### TASK TO CARRY OUT
Look through the lines below; wherever the word "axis" appears, copy that line.

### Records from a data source
§
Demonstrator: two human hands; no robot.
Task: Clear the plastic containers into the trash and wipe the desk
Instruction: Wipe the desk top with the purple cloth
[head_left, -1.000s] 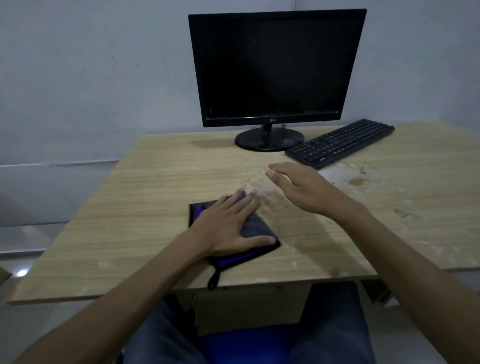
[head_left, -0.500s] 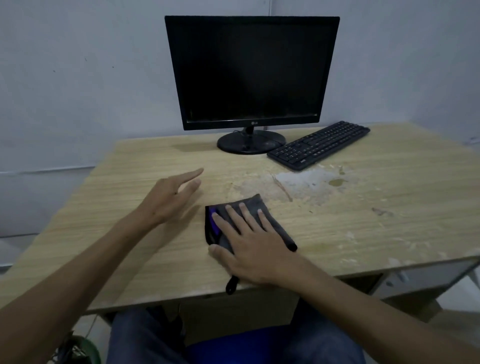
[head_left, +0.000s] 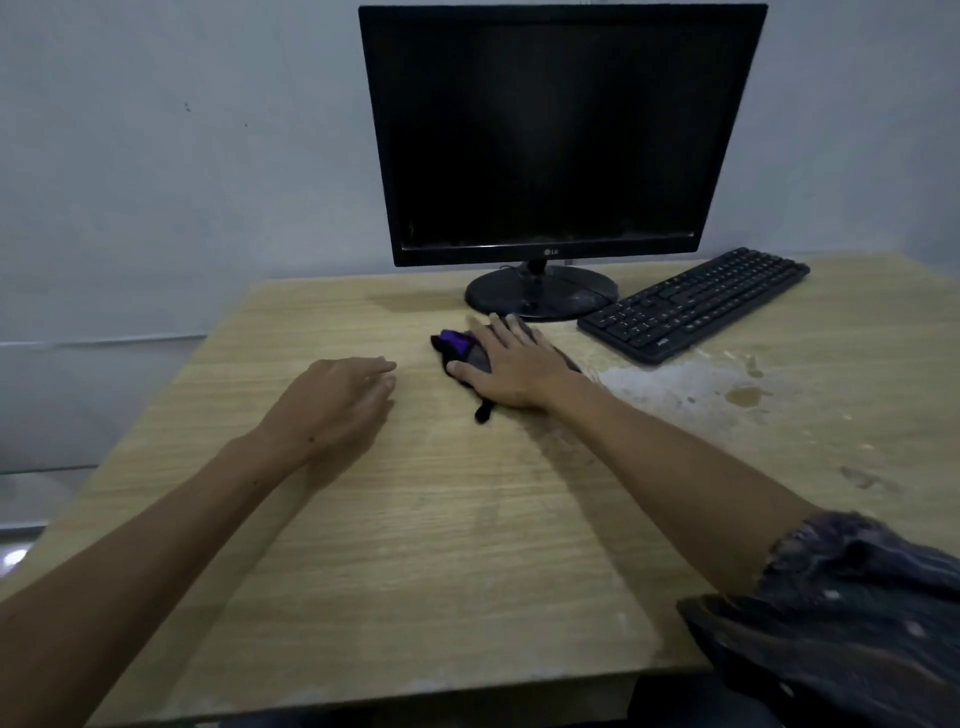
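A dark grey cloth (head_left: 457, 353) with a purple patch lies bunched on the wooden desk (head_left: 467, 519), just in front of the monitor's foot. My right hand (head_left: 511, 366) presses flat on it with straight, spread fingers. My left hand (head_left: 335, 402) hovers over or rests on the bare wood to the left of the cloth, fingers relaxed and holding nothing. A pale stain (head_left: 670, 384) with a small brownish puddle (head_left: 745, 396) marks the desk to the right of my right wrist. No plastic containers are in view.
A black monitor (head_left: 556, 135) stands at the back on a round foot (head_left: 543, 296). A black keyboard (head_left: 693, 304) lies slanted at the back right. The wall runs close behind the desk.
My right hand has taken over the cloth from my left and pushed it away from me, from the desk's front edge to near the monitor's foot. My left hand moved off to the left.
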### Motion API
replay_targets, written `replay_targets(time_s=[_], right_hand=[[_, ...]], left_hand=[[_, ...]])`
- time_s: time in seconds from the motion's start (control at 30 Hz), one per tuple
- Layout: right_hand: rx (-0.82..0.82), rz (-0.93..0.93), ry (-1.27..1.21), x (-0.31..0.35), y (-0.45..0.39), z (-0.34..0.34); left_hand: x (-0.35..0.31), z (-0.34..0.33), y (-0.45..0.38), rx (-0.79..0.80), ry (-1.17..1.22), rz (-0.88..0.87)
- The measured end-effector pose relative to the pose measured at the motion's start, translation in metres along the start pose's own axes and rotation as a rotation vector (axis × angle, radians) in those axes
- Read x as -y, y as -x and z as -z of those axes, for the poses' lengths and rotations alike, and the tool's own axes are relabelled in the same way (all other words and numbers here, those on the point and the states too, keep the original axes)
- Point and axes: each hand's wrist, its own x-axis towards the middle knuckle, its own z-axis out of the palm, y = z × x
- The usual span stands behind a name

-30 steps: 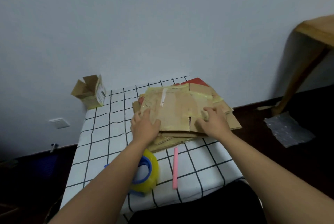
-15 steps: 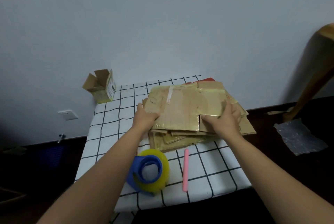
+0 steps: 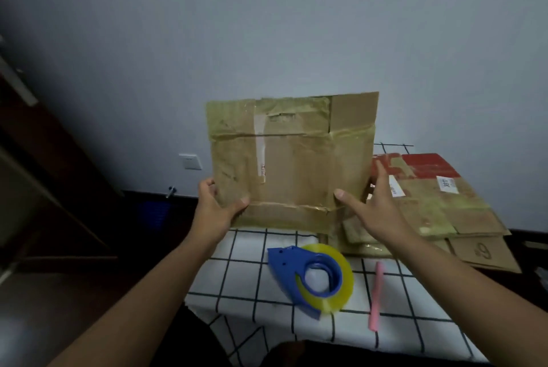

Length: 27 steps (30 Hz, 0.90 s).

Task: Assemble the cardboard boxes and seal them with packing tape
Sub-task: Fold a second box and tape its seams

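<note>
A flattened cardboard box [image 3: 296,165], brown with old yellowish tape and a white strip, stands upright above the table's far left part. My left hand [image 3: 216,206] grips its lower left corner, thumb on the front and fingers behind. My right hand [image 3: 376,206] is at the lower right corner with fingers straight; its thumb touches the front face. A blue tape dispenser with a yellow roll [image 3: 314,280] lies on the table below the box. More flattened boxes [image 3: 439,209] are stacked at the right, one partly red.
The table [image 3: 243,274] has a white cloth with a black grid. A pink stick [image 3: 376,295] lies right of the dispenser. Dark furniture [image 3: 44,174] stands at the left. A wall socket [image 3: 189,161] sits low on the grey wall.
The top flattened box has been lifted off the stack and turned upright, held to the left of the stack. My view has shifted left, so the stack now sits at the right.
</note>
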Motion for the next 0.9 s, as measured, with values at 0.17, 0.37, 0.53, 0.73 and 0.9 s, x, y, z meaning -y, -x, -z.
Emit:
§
### RESULT OF THE TASK
- The measured end-effector pose relative to the pose measured at the motion's start, translation in metres along the start pose's own axes and rotation as a rotation vector (axis × angle, radians) in those axes
- Point and axes: each hand's wrist, its own x-axis towards the middle knuckle, its own z-axis out of the palm, y = z × x

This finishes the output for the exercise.